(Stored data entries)
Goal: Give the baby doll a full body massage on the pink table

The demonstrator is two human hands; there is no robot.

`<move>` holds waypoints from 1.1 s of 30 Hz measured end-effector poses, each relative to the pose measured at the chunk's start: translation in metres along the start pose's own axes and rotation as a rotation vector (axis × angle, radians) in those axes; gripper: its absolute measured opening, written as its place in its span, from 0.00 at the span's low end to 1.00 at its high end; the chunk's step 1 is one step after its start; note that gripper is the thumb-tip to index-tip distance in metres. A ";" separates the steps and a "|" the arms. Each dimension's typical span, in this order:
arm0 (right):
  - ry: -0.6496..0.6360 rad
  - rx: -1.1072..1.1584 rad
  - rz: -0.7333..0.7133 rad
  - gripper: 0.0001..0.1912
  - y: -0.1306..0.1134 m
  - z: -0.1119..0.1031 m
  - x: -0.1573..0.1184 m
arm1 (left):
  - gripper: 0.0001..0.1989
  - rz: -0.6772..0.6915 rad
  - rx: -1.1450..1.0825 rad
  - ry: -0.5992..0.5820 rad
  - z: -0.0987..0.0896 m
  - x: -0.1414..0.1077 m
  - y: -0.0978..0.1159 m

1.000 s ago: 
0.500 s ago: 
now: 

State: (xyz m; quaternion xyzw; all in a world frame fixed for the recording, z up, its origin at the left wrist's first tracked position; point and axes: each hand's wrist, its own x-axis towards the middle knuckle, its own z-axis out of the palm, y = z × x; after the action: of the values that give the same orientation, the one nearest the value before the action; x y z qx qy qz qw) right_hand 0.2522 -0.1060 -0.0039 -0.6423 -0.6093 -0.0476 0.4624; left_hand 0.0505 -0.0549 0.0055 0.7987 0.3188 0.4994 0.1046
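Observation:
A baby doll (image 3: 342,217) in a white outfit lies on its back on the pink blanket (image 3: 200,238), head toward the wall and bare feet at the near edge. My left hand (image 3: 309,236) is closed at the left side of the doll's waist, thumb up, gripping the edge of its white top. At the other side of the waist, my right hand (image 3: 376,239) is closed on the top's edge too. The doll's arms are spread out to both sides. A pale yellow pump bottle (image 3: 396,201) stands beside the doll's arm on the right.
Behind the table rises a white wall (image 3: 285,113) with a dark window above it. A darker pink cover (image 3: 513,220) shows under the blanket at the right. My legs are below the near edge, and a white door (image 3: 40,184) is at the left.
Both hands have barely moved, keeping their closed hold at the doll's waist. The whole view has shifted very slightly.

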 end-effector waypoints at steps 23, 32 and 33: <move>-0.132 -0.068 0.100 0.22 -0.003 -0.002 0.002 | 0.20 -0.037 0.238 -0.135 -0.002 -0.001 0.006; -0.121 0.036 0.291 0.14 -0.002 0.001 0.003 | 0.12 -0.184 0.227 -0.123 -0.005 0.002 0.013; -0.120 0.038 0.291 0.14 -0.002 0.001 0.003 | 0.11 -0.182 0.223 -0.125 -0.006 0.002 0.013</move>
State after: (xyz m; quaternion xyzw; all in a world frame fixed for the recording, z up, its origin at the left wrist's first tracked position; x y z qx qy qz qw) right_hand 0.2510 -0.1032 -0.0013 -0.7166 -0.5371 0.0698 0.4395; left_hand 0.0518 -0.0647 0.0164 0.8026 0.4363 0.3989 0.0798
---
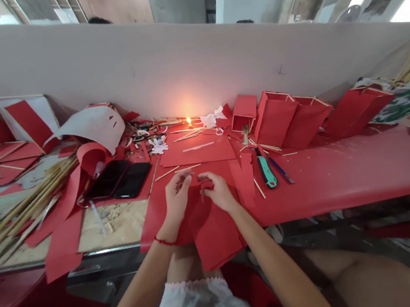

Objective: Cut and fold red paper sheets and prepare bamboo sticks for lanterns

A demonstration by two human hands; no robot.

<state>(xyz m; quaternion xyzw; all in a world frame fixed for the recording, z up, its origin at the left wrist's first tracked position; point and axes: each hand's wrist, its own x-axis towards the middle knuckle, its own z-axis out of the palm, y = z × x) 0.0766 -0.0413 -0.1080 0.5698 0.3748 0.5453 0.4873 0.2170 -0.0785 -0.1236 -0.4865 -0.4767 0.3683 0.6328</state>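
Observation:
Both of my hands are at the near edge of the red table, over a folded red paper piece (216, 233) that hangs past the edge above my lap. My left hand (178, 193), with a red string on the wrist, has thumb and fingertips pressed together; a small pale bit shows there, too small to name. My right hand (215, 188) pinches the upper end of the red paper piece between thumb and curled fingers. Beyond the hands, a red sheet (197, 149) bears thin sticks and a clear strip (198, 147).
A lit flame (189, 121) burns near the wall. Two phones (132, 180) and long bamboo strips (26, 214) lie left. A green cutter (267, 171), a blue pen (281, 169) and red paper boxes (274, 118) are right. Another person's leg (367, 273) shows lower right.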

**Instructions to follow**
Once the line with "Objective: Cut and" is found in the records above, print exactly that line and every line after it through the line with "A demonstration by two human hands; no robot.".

**Solution to this exercise**
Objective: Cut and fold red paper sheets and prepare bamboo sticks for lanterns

A demonstration by two human hands; no robot.

This answer is complete as written.